Starwood Management, which owned and operated the Learjet 25, has been named in the suit. The families are blaming the company for negligence in allowing the plane to take flight.
Records show the jet, built in 1969, was heavily damaged during a 2005 landing and then later cleared to fly by officials.
According to documents, Starwood Management also had one of its planes seized by the U.S. Drug Enforcement Administration in September.
Riveras company, Rivera Enterprises, has also been named in the suit.
The crash in the mountains of Northern Mexico on Dec. 9, 2012, killed Rivera, her publicist Arturo Rivera, her makeup artist Jacobo Jacob Yebale, her stylist Jorge Armando Sanchez Vasquez, her attorney Mario Macias Pacheco and the flight crew.
According to reports, the plane hit the ground 1.2 miles from where it began falling, plummeting at a nearly 45 degree angle from more than 28,000 feet.
KNX 1070 reporter Charles Feldman, a pilot who has been flying small planes for 20 years, said such a fall points to a few possible causes of the crash.
One would be some sort of catastrophic failure of the aircraft frame.

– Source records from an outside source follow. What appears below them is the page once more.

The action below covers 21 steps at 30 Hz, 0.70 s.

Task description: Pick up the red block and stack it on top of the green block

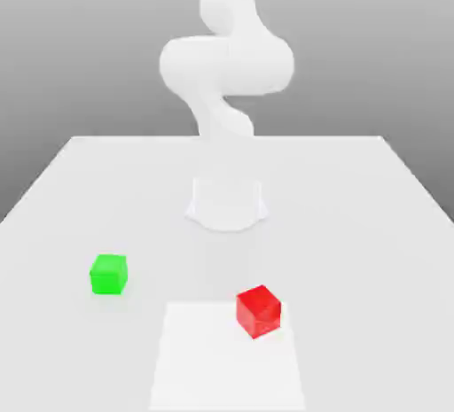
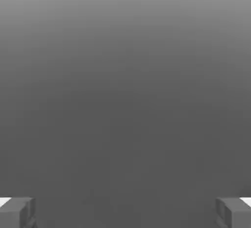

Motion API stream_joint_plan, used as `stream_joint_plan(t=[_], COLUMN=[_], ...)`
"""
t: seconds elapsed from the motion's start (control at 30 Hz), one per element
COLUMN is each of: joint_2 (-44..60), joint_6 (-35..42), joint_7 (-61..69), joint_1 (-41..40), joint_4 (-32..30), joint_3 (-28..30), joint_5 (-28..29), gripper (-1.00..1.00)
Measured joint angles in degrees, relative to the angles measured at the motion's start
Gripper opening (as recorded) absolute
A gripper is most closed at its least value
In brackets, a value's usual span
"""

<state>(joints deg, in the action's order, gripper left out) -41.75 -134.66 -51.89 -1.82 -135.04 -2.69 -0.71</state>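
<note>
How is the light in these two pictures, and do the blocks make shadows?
Exterior view: soft, even light; the red block and the green block cast only faint shadows on the white table, and the arm looks washed out. Hand view: a plain grey gradient, darker toward the open end effector.

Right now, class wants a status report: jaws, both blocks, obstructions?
Gripper open, nothing held. Red block on table, apart from green block. Nothing between them.
</note>
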Motion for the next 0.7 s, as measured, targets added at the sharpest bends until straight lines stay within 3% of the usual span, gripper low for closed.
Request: stream_joint_plan(t=[0.7], joint_2=[35.33], joint_6=[-24.66], joint_7=[-53.83], joint_1=[-10.17], joint_4=[-27.81], joint_3=[-17.79], joint_5=[-3.28], gripper=[0.0])
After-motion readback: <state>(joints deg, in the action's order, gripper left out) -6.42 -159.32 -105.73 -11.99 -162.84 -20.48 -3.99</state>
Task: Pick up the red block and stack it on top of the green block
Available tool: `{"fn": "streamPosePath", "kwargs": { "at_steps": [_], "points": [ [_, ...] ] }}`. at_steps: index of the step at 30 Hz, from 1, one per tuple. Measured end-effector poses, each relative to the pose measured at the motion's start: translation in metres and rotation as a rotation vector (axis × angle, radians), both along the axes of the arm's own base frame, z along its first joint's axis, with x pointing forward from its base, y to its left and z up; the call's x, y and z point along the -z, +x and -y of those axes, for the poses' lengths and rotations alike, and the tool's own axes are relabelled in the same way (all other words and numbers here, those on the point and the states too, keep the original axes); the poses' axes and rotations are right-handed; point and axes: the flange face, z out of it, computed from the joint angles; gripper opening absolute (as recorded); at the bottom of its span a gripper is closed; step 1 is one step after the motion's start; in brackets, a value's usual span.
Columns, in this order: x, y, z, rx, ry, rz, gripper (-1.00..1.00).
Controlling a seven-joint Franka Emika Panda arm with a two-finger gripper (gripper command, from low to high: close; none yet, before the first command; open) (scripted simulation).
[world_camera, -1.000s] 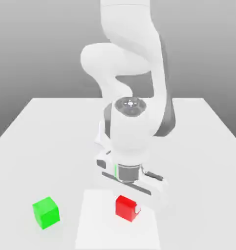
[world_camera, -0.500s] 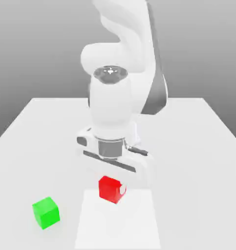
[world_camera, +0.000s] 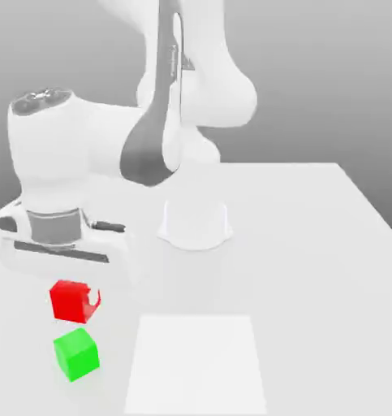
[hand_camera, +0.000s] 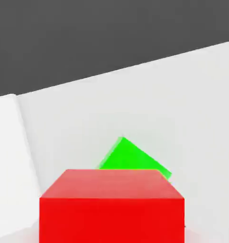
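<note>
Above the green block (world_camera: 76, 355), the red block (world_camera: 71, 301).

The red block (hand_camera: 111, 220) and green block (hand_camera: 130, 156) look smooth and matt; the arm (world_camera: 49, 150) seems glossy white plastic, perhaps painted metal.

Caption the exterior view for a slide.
Panda gripper holds the red block above the table, near the green block, not yet stacked.
</note>
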Motion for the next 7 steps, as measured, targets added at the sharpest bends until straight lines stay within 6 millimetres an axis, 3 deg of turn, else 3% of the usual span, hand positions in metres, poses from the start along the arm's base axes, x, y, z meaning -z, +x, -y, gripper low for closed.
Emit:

Another possibility would be the crew, in this case the pilot and the co-pilot, being incapacitated, he said.
The lawsuit seeks unspecified damages.
What about the 110 year old pilot?
Seriously though, how about too much cargo/luggage exceeding maximum weight load then sudden shift of weight including her walking to the cabin with a couple other people, etc..??
I am not surprised at the speed given the altitude, the type of a/c, etc.
Maybe ... if they had made it to 35000 or more - bet they were so fast the flight surfaces were essentially useless. Near the end I mean.
I remember a series of similar crashes with Lear jets about 30 years ago. According to the NTSB, the pilots were flying them at such a high altitude, the stall speed and Mach speed were starting to merge. The aircraft would stall, pitch nose down, and go into a supersonic dive. Control surface flutter made the alerons and elevator useless. The aircraft basically turned into a high speed lawn dart.
Reminds me of AF 447 - very narrow speed range between stall and buffet. Think I would go with the Cessna Citation if I had money. Sure loved that Lockheed Jetstar with four engines they used on Magnum P.I.